Exercise brief = In the records that follow, find the line with "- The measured"; from there, retype every line exactly through the line with "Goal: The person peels", which also belongs to the answer.

__________

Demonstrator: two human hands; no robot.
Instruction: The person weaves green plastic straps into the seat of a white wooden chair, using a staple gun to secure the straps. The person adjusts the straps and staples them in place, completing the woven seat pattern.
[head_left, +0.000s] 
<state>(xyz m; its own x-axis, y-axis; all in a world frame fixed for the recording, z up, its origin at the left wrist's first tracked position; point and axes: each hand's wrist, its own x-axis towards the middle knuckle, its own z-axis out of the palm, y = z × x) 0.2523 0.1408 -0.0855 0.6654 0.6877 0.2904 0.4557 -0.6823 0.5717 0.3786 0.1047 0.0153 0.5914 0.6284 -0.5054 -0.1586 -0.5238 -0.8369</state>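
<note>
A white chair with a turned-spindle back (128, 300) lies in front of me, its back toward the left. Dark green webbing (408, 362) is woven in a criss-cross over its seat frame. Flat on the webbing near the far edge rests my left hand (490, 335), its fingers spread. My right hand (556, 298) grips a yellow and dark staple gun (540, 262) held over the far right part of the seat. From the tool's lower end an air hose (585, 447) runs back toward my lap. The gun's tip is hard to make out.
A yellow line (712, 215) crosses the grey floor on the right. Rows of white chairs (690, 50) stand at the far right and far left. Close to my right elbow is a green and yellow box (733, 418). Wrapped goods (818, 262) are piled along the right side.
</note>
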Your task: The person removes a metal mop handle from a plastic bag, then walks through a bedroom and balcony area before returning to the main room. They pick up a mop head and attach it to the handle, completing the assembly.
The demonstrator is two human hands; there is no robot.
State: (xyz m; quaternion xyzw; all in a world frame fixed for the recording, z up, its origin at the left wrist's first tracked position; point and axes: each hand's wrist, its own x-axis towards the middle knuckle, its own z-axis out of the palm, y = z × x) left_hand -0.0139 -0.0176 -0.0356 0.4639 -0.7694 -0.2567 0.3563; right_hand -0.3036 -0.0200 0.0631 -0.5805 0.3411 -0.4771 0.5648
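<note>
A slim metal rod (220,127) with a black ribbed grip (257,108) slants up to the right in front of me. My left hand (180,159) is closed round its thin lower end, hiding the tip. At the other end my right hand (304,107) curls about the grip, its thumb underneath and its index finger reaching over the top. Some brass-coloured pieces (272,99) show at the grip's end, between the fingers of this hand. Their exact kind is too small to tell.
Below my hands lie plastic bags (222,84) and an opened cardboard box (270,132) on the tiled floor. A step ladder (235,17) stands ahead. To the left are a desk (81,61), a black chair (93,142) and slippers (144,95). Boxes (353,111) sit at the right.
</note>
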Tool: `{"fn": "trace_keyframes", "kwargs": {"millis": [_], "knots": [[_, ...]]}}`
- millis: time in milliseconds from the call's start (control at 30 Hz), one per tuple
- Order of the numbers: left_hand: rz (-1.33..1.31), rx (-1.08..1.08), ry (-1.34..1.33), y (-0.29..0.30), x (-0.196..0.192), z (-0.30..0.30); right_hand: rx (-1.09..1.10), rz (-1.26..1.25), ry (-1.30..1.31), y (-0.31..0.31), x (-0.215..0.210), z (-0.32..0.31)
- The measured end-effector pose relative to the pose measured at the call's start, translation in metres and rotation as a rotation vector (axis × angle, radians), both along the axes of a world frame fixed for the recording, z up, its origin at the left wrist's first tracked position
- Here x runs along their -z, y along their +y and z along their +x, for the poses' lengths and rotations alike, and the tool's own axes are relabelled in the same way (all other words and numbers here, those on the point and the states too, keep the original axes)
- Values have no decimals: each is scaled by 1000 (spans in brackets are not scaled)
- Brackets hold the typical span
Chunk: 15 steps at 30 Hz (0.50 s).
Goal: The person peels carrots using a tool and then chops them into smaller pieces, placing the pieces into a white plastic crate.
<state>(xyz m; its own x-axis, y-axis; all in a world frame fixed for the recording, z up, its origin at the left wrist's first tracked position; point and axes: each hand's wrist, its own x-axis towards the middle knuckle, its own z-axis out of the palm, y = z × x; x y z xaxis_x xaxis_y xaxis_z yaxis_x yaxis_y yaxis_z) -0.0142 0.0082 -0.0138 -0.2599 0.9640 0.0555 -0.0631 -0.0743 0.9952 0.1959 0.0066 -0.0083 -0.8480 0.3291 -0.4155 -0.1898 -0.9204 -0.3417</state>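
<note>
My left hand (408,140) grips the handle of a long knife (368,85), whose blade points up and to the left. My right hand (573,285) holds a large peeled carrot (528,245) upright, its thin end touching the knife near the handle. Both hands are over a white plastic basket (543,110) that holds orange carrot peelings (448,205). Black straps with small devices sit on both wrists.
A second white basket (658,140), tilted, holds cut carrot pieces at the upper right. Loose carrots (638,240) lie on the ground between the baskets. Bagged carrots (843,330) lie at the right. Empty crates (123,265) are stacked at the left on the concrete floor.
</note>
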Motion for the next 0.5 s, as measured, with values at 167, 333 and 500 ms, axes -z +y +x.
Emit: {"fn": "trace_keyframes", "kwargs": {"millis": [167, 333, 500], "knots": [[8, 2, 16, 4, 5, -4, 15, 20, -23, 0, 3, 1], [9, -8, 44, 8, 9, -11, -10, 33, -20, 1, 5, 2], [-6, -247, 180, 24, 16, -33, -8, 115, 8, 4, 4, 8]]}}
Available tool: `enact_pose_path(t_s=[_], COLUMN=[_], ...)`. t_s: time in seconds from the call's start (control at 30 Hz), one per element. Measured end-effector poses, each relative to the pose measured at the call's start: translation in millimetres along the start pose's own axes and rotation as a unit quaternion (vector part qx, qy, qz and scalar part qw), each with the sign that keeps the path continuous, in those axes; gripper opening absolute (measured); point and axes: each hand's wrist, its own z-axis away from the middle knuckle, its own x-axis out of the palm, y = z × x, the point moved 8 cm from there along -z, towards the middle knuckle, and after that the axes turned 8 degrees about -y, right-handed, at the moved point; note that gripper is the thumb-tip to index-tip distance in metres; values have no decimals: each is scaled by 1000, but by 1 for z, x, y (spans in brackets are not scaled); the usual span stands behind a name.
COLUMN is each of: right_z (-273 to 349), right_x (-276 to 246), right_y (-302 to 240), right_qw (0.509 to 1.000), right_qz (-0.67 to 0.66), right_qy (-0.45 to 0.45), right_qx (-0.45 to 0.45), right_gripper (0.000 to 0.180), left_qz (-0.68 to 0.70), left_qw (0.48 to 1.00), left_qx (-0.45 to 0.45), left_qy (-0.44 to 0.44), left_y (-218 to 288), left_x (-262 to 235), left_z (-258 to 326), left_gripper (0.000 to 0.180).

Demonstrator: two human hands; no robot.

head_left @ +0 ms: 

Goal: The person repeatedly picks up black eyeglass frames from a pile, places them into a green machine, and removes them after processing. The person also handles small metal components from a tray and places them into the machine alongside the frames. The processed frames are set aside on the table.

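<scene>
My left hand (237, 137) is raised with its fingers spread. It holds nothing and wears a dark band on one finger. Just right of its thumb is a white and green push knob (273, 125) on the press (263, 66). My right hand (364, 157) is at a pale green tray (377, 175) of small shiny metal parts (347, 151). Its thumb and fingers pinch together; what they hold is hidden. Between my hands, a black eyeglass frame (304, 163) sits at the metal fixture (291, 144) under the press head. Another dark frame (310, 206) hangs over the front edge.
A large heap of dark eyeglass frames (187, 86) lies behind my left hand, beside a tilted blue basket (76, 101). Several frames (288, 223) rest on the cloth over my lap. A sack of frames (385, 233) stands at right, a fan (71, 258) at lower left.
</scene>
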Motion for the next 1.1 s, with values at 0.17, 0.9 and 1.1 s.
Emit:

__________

Task solution =
- The measured end-effector pose relative to the pose measured at the call's start, translation in metres and rotation as a rotation vector (axis × angle, radians), both along the axes of a world frame fixed for the recording, z up, its origin at the left wrist's first tracked position
- Here x runs along their -z, y along their +y and z along their +x, for the poses' lengths and rotations alike, and the tool's own axes are relabelled in the same way (all other words and numbers here, those on the point and the states too, keep the original axes)
- Values have no decimals: each is scaled by 1000 (spans in brackets are not scaled)
- Brackets hold the typical span
Chunk: 15 steps at 30 Hz (0.50 s).
Goal: The person peels carrots using a tool and then chops them into smaller pieces, placing the pieces into a white plastic crate.

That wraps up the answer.